[Data extracts Boundary: Start]
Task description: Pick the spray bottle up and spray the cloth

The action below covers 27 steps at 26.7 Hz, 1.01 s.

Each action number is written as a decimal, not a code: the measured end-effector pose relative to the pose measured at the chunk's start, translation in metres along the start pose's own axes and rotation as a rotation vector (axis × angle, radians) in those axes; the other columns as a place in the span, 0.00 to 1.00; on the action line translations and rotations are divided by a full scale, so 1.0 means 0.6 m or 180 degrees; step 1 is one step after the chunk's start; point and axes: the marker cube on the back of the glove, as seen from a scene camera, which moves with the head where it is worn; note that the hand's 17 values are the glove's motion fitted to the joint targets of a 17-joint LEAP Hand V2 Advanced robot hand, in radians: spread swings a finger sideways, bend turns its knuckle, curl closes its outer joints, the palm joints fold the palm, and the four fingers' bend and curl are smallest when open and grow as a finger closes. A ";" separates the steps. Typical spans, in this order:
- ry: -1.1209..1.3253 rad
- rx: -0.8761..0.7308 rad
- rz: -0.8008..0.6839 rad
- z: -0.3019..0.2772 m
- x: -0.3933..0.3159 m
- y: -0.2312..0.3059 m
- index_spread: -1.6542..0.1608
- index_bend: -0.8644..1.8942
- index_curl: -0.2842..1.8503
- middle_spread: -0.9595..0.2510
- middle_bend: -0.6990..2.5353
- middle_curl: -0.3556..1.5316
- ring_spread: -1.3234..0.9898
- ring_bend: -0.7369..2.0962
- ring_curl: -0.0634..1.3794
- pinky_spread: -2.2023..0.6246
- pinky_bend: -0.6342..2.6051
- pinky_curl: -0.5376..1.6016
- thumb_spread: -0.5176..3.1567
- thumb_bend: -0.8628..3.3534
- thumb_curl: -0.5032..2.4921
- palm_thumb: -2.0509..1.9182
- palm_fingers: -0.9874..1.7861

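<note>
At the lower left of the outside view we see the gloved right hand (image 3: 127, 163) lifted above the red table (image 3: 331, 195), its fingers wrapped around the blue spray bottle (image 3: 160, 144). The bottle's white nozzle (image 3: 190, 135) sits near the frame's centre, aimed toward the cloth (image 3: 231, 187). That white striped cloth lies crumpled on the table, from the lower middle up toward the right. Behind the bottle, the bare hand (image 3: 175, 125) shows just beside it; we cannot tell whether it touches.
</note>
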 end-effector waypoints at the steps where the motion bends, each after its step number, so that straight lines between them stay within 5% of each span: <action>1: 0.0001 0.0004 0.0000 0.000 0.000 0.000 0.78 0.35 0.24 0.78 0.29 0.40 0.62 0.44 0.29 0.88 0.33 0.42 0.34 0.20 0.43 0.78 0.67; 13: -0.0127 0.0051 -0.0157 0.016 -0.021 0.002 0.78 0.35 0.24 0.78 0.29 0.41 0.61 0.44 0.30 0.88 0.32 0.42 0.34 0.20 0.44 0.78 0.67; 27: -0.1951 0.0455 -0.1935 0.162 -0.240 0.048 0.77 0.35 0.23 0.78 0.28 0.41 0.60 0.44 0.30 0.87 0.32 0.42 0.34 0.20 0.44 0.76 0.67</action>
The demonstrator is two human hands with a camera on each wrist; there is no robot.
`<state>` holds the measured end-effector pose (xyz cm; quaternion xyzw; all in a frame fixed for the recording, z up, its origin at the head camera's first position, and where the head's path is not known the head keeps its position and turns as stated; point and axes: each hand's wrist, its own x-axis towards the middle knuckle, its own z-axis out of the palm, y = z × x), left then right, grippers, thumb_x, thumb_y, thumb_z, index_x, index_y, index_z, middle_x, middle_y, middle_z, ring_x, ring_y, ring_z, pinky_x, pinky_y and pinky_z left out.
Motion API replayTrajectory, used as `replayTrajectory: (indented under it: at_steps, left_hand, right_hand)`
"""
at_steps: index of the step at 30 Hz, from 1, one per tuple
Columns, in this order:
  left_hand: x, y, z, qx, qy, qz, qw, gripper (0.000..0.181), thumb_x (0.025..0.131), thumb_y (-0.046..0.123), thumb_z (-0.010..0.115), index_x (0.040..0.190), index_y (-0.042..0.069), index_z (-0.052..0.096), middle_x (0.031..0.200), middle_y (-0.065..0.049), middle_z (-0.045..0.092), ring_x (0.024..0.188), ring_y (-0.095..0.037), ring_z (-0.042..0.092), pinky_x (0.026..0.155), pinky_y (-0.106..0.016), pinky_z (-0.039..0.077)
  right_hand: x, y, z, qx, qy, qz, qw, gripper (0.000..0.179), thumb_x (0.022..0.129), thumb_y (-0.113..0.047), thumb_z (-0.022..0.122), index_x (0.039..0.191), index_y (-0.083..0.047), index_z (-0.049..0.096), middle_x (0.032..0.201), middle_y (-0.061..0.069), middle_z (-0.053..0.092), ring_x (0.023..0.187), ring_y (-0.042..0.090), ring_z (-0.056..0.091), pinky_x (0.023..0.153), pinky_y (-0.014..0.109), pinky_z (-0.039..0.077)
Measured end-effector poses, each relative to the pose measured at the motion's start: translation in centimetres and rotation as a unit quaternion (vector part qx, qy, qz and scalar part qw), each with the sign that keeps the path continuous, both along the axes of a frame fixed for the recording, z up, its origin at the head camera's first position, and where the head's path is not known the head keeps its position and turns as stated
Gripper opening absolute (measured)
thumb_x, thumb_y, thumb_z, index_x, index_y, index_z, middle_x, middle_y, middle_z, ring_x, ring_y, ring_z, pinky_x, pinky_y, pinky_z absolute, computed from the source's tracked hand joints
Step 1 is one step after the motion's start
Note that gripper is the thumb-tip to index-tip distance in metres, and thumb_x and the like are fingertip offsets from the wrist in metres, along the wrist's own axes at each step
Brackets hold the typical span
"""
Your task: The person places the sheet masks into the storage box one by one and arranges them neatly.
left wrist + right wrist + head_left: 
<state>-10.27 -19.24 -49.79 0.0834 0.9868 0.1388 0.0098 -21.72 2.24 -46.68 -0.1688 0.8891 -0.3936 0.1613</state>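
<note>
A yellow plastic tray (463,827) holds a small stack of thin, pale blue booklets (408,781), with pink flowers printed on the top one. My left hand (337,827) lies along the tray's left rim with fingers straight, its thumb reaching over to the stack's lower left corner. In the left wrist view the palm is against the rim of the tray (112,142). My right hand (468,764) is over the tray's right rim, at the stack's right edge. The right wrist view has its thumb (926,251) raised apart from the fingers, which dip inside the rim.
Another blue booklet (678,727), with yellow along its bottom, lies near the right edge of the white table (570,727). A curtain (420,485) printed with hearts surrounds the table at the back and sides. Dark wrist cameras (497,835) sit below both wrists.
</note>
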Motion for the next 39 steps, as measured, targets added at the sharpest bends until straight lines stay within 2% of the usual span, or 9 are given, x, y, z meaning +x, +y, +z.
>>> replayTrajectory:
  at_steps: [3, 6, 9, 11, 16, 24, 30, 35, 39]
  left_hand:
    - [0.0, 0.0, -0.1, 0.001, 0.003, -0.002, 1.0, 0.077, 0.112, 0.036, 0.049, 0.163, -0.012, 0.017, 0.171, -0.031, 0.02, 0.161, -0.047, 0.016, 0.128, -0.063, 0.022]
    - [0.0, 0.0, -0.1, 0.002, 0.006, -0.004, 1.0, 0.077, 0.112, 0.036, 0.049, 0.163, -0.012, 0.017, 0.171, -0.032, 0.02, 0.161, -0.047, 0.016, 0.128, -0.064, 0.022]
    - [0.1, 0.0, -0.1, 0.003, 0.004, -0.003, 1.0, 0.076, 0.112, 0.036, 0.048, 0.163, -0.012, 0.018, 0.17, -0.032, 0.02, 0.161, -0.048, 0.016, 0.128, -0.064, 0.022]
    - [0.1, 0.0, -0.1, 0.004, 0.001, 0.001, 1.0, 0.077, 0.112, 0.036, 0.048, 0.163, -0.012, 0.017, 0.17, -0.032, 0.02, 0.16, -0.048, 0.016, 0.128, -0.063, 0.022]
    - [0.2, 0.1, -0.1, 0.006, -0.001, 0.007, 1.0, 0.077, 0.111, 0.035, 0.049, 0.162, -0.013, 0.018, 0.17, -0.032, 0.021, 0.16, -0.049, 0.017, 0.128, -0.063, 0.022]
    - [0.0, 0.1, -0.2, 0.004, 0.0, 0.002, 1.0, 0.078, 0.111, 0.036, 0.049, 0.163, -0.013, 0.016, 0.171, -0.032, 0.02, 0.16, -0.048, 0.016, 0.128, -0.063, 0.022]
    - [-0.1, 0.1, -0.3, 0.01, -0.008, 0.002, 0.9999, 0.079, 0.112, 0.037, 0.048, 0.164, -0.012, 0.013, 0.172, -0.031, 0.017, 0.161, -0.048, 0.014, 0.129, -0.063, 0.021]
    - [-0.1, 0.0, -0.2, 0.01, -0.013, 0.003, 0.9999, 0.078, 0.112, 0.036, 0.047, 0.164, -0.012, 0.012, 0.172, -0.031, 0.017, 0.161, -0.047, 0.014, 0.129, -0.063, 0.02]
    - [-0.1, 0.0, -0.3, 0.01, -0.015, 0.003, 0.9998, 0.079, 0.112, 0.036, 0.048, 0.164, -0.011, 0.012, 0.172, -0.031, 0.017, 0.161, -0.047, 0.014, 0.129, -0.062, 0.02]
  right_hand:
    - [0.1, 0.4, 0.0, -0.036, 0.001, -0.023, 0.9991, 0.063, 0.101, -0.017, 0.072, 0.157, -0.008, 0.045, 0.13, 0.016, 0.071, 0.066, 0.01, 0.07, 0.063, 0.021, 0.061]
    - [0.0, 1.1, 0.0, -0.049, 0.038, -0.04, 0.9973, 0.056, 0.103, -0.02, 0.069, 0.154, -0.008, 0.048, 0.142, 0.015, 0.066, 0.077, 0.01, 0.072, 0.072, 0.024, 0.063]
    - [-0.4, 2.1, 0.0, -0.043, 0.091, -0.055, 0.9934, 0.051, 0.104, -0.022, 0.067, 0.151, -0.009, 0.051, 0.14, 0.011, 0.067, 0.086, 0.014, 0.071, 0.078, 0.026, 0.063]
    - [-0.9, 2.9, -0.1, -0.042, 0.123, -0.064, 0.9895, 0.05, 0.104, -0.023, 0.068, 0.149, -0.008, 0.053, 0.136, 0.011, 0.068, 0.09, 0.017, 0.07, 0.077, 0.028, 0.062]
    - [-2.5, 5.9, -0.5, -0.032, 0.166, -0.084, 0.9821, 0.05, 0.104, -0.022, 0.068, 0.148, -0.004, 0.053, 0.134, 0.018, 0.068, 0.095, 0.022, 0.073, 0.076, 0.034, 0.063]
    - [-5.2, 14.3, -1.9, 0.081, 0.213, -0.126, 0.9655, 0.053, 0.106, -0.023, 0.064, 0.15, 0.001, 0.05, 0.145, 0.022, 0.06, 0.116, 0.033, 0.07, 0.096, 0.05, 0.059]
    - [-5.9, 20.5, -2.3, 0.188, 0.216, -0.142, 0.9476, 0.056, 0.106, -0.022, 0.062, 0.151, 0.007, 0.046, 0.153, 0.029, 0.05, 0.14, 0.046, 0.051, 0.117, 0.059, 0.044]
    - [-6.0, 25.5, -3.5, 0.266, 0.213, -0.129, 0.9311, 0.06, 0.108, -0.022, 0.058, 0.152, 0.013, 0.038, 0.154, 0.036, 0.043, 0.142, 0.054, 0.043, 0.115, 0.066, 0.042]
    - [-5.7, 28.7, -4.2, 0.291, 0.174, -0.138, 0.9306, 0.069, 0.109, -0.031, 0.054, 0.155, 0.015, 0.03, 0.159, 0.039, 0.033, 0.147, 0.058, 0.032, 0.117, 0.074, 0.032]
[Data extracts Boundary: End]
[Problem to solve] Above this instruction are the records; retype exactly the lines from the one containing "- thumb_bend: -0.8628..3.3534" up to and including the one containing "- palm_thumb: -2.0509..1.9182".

[Answer space]
- thumb_bend: -0.8628..3.3534
- thumb_curl: -0.5032..2.4921
- palm_thumb: -2.0509..1.9182

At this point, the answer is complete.